Tuttavia, secondo Endrizzi, bisogna «evitare di illudere le persone. Da quello che mi risulta oggi in Veneto riescono a fare un numero limitato di tamponi. Vogliono arrivare a una capacità di analisi di 20mila tamponi al giorno. Se dovessimo fare test a tappeto, come voleva fare Zaia, quanti mesi ci vorranno prima di farli a tutta la popolazione? Adesso vogliono acquistare undici macchine da laboratorio e una nuova da 7mila campioni al giorno, ma c’è il problema dei reagenti. Se il presidente Zaia è in grado di allestire una macchina in questo senso, ben venga. Ma molto più importante ed efficace è fare il tampone sulle fasce a rischio, a partire dal personale sanitario. Ma penso anche ai lavoratori delle fabbriche che producono dispositivi medici, beni di prima necessità, le filiere della logistica, della produzione e dell’approvvigionamento alimentare. Se noi possiamo stare responsabilmente a casa lo dobbiamo a loro».
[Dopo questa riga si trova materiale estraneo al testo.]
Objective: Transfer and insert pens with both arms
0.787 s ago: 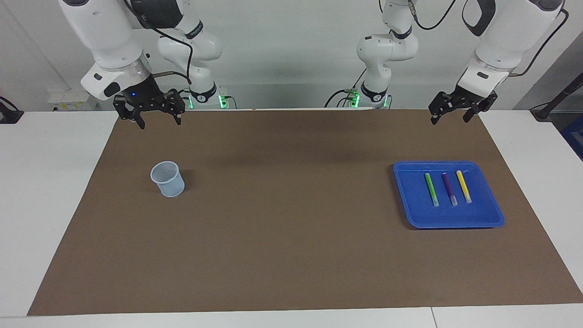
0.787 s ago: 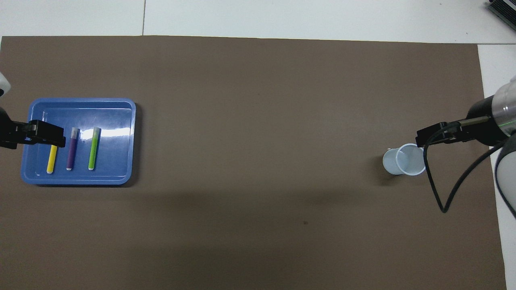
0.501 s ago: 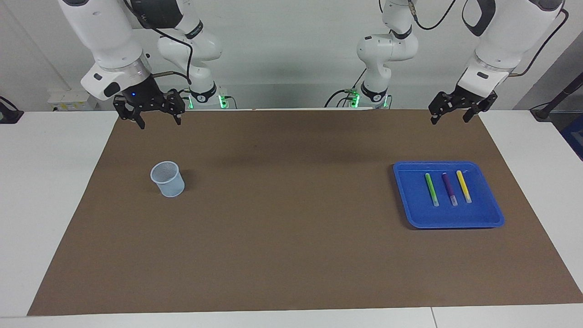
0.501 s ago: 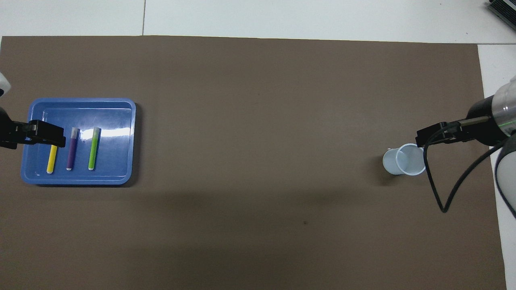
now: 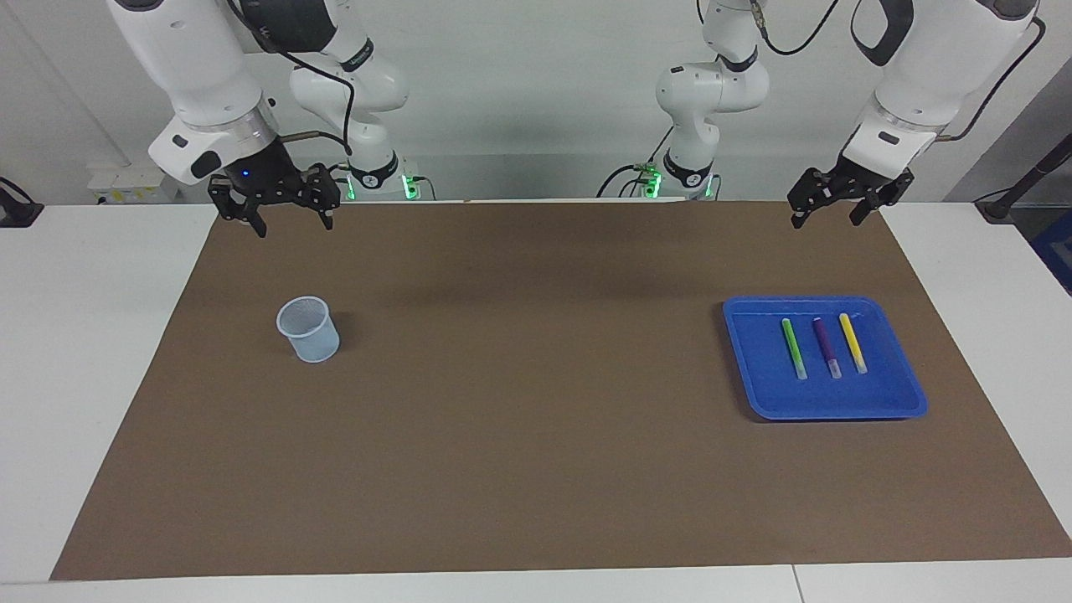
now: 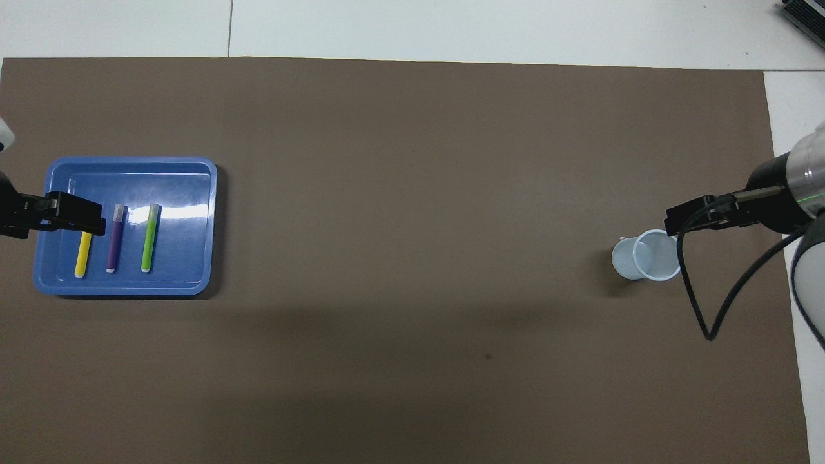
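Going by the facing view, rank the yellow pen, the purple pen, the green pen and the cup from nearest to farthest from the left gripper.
From the left gripper, raised over the mat's edge nearest the robots:
1. Yellow pen, in the blue tray, outermost toward the left arm's end.
2. Purple pen, middle of the tray.
3. Green pen, on the tray's cup-facing side.
4. Cup, at the right arm's end.

We see a blue plastic tray on the brown mat, holding a green pen, a purple pen and a yellow pen side by side. A pale mesh cup stands toward the right arm's end. Our left gripper and right gripper hang open over the mat's edge nearest the robots.
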Action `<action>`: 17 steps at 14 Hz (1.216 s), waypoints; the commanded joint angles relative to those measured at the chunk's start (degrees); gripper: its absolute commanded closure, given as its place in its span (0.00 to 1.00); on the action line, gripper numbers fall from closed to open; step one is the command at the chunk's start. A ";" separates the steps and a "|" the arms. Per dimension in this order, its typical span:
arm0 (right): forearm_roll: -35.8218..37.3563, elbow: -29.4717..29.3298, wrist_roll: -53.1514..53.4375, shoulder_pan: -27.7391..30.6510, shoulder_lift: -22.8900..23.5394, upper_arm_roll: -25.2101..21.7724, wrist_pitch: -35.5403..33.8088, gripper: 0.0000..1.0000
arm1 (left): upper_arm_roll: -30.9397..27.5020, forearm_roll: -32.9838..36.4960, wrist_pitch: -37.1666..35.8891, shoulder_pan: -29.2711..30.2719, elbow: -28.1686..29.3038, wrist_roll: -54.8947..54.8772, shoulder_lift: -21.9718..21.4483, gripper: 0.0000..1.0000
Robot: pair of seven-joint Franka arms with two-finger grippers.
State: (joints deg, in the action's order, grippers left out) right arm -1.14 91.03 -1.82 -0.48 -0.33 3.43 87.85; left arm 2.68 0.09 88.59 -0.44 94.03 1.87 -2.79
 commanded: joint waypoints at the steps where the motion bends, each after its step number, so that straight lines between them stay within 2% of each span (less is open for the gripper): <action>1: -1.05 0.20 -1.08 0.48 -0.46 -0.09 0.48 0.00 | -0.30 -0.97 0.09 0.18 1.07 -0.38 -1.34 0.00; 17: -1.05 0.20 -1.08 0.48 -0.46 -0.09 0.48 0.00 | 0.13 -1.06 0.44 -0.43 1.24 -0.47 -1.34 0.00</action>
State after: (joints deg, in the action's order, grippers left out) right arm -1.14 91.03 -1.82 -0.48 -0.33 3.43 87.85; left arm 3.05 -0.09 88.58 -0.54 94.03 1.87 -2.80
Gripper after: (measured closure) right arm 0.000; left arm 0.000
«Per fortuna – continua il vicepresidente della Commissione Sanità – adesso la disponibilità di mascherine sta diventando abbastanza garantita. C’è stato un grosso lavoro del ministro Di Maio per sbloccare quelle vergognose trappole doganali che altri Paesi hanno consentito che rimanessero, per cui ci siamo trovati privi di una fornitura essenziale. Adesso la situazione critica si sta risolvendo».
Infine un pensiero alla lotta al gioco d’azzardo, da sempre una tematica su cui il senatore M5S si è battuto, anche in questi giorni di emergenza. Nei giorni scorsi Endrizzi e altri esponenti pentastellati avevano contestato Lottomatica e la sua controllante De Agostini per una campagna pubblicitaria: nel pieno dell’emergenza venivano inviati messaggi agli utenti in cui si proponeva l’iscrizione a tornei di carte incluso il poker chiamati ‘freeroll’, un torneo gratuito in cui si potevano vincere bonus per andare poi a giocare d’azzardo sul serio. «Credo che il settore in qualche modo debba anche difendersi da un ritorno di immagine negativo. Si sono connotati in maniera veramente biasimevole e credo che abbiano compreso il passo falso. Mandare messaggi promozionali ai propri utenti, offrire la possibilità di giocare a tornei gratuiti ma dove si possono vincere bonus per andare su quelli a pagamento dovrebbe rientrare nel perimetro del ‘divieto totale di pubblicità’. Ma non c’è solo questo. Trovo gravi le richieste da parte della Lega calcio di sospendere il Decreto dignità per far ripartire le sponsorizzazioni sportive e la pubblicità delle scommesse sportive. Le scommesse sportive sono al primo posto nei consumi dei giovani maschi. È una questione di salute: dobbiamo sapere che tanto prima iniziano i comportamenti di consumo d’azzardo tanto più alto è il rischio, per quella persona, di diventare giocatore patologico in forme mediamente più gravi e più difficili da curare, quindi non possiamo permetterci di avvicinare ragazzi e giovani all’azzardo in età precoce. La pubblicità non può essere veicolata dai beniamini dello sport».